Merlin’s avionics system uses GPS, inertial navigation systems, air data, and altitude and heading reference systems to establish an aircraft’s current position and altitude. The system performs actions using actuators connected to the plane, which are directed by the onboard flight computer.
Flight is complex; fatal crashes like Lion Air Flight 610 in 2018 and Ethiopian Airlines Flight 302 in 2019 are sobering reminders of this. But George argues that autonomy in the air is easier than, say, the road because ground-based radar offers “complete vision” of nearly everything in the sky — at least in the U.S. He sees Merlin’s technology merely building on the autopilot systems that are ubiquitous in large commercial aircraft today, which often handle in-flight procedures as well as landing.
As a fallback, pilots fly alongside Merlin’s system within equipped aircraft, George says, and their data is used to improve the system’s efficiency and safety.
One particularly unique aspect of Merlin’s product is its use of speech recognition to interface with air traffic controllers. As George explains, Merlin’s system is designed to receive verbal instructions from control towers, recognize and interpret the instructions and adjust flight instructions accordingly. George says that the system had to be trained on a range of accents and voice types to ensure it was “genuinely robust and useful.”
Speech recognition being fallible, the human pilot takes over in instances where it fails.
Even with over $100 million in funding, Merlin isn’t as well-financed as some of its competitors. But George claims that the startup is already generating “8+ figures of revenue,” which he sees as a major milestone in the nascent market.
Defense is likely to be a lucrative new line of business for Merlin in light of recent geopolitical developments. One rival, Shield AI, recently raised $165 million at a $2.3 billion valuation to fuel development of its military autonomous flying systems.
Fast Company previously reported that Merlin was working with the Air Force under an “other transaction authority” (OTA), a procurement contract in which the government funds the development of a technology until it’s mature enough to fulfill the terms of a defense contract. Merlin described the amount as “much larger” than the traditional million or so dollars at which OTAs usually top out.
“The autonomous flight industry, in addition to the technical challenges inherent to getting planes to fly on their own, faces challenges from regulatory and public perception … We’re facing these challenges by working alongside key stakeholders to ensure a safe, measured approach to autonomous flight,” George said. “The challenge the pandemic presented also serves as a demonstration of the value of what we’re enabling in aviation: the pandemic fundamentally shifted ways people shop, which in turn put enormous pressure on retailers, carriers, and logistics companies to transport and deliver goods in a timely manner, and strained the aviation system in general.”
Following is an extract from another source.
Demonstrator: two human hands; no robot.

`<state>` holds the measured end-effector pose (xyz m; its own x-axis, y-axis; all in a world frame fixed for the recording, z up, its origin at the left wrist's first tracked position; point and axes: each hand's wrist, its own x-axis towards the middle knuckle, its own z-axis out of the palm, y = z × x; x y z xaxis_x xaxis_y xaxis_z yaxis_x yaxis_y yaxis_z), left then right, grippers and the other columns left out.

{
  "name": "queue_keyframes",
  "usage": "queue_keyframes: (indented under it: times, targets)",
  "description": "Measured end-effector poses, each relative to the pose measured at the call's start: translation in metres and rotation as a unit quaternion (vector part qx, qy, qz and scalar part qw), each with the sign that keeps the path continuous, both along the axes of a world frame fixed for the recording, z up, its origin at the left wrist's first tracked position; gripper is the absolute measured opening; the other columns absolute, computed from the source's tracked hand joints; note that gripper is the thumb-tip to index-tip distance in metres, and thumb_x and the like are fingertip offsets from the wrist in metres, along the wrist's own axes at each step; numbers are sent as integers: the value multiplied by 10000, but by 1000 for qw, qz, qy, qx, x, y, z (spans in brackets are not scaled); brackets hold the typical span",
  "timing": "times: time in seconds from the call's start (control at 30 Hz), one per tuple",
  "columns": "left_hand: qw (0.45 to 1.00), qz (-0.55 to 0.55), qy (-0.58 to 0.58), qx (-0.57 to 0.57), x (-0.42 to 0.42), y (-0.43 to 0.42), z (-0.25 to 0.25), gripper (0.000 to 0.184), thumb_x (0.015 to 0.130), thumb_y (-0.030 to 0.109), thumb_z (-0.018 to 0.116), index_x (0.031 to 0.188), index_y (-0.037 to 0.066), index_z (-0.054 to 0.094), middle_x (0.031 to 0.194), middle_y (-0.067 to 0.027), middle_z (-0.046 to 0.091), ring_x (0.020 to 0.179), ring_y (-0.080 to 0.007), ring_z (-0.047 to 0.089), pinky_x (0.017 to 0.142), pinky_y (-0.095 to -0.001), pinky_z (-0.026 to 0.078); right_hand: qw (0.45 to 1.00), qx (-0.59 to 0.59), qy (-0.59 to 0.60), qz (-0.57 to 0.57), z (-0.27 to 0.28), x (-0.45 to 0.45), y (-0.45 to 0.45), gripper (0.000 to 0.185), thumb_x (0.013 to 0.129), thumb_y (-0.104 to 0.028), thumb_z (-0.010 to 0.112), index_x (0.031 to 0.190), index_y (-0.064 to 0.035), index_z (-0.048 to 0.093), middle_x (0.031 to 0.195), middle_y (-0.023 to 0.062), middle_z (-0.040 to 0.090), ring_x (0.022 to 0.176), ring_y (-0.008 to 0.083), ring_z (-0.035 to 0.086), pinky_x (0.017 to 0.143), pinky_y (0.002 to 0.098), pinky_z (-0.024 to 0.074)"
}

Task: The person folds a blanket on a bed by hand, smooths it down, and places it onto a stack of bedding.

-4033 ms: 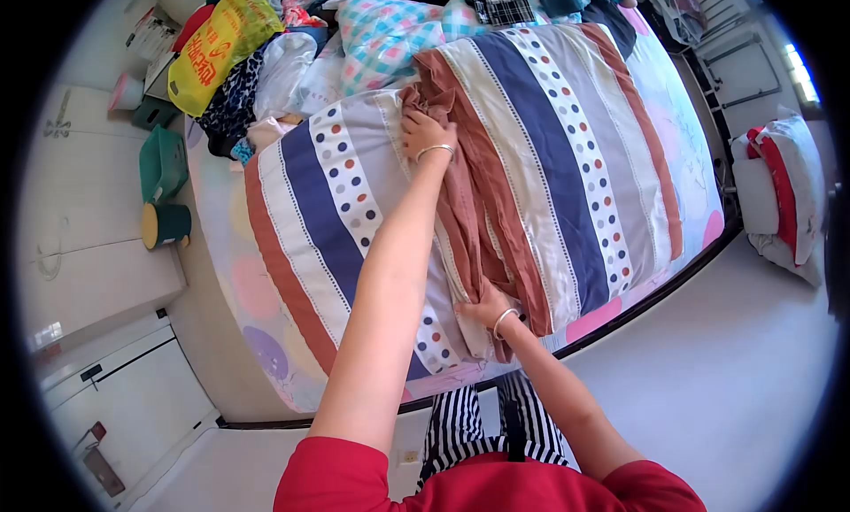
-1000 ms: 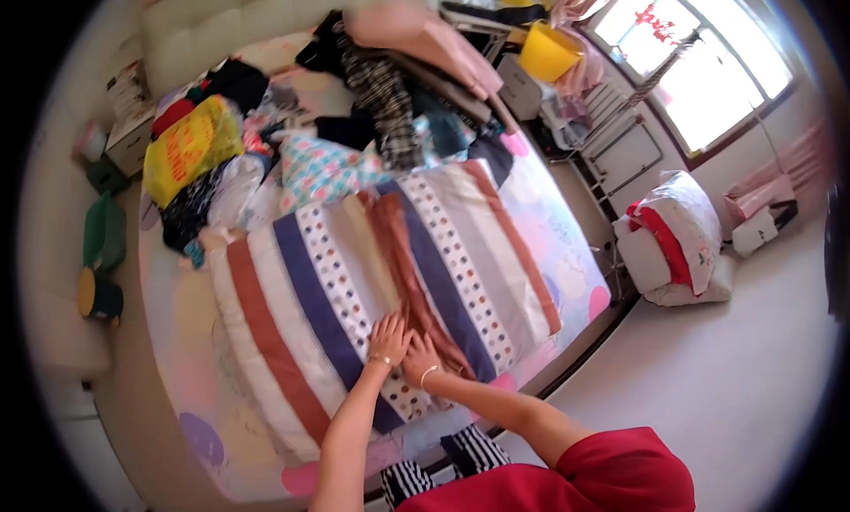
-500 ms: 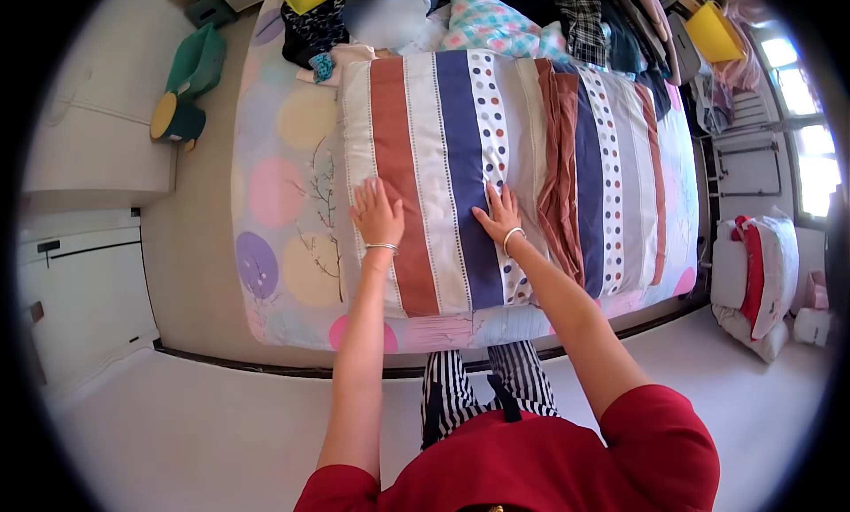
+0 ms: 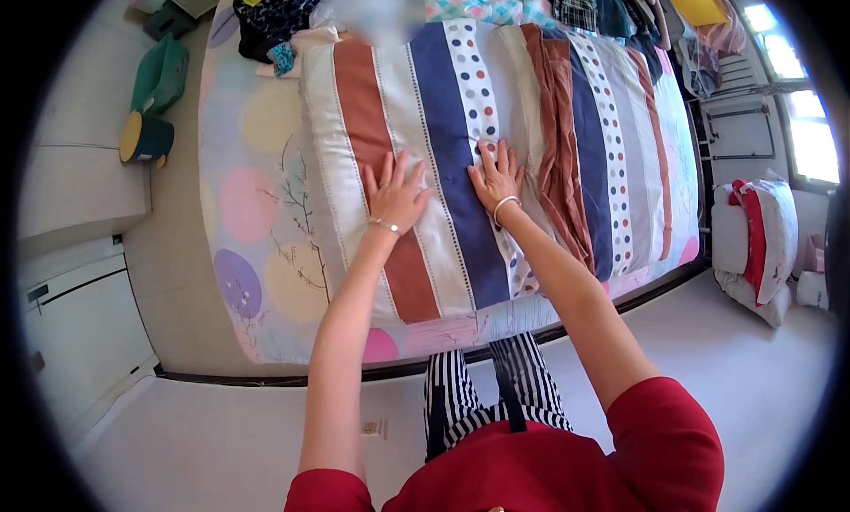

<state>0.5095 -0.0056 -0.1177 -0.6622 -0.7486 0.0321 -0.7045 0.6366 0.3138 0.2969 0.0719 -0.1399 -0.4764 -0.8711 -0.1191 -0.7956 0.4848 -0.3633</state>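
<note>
A folded striped quilt (image 4: 447,176) lies on the bed, with rust, white, navy and dotted bands. My left hand (image 4: 397,192) rests flat with fingers spread on its rust and white stripes. To the right, my right hand (image 4: 496,177) lies palm down, fingers apart, where the navy band meets the dotted one. Neither hand grips anything. Just right of my right hand, a bunched rust-coloured fold (image 4: 562,149) runs down the quilt.
Clothes (image 4: 266,21) and a checked pillow (image 4: 482,0) are heaped beyond the quilt. On the left stand a green basin (image 4: 161,74) and a round green stool (image 4: 147,138). Stacked bedding (image 4: 755,242) sits on the floor at the right.
Both hands have left the rust fold, which they held or pressed earlier, and moved left onto the stripes. Since half a second ago, my left hand has shifted right, nearer my right hand.
</note>
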Motion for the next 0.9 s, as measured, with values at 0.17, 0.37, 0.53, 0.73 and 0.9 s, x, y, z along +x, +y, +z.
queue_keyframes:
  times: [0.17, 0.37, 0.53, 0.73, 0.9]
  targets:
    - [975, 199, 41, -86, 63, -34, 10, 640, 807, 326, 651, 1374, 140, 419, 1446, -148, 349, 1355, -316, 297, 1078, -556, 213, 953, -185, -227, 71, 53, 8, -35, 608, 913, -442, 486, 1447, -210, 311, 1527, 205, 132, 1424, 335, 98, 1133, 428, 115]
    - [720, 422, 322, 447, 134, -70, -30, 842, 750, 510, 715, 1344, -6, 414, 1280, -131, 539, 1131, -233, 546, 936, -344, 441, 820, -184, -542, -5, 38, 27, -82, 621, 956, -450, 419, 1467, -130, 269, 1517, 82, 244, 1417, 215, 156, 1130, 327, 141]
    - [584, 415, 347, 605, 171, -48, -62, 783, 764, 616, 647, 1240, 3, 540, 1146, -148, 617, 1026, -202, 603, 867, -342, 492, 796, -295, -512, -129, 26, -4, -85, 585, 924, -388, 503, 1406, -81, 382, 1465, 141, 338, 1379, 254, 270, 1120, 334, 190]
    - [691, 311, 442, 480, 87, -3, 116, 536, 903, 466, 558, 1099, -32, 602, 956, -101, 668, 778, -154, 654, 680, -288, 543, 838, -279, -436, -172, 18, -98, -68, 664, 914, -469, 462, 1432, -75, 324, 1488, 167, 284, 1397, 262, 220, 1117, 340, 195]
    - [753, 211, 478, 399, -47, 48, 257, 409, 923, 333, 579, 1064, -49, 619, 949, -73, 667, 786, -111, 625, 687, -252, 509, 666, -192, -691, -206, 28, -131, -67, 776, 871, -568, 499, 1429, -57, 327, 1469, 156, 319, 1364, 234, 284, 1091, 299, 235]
George says that Merlin will put the money from the latest funding toward expanding testing, building a New Zealand–based Part 135 freight capability, and growing its 70-person headcount across the U.S. and New Zealand. (Merlin Labs has offices in Los Angeles, Denver and New Zealand, as well as a dedicated flight facility in the Mojave Desert.) In New Zealand, Part 135 rules prescribe the operating requirements for aircraft with fewer than nine seats and helicopters.
Merlin has previously said that it expects to see autonomous flights that can take off, navigate, land and converse with air traffic control as soon as 2023.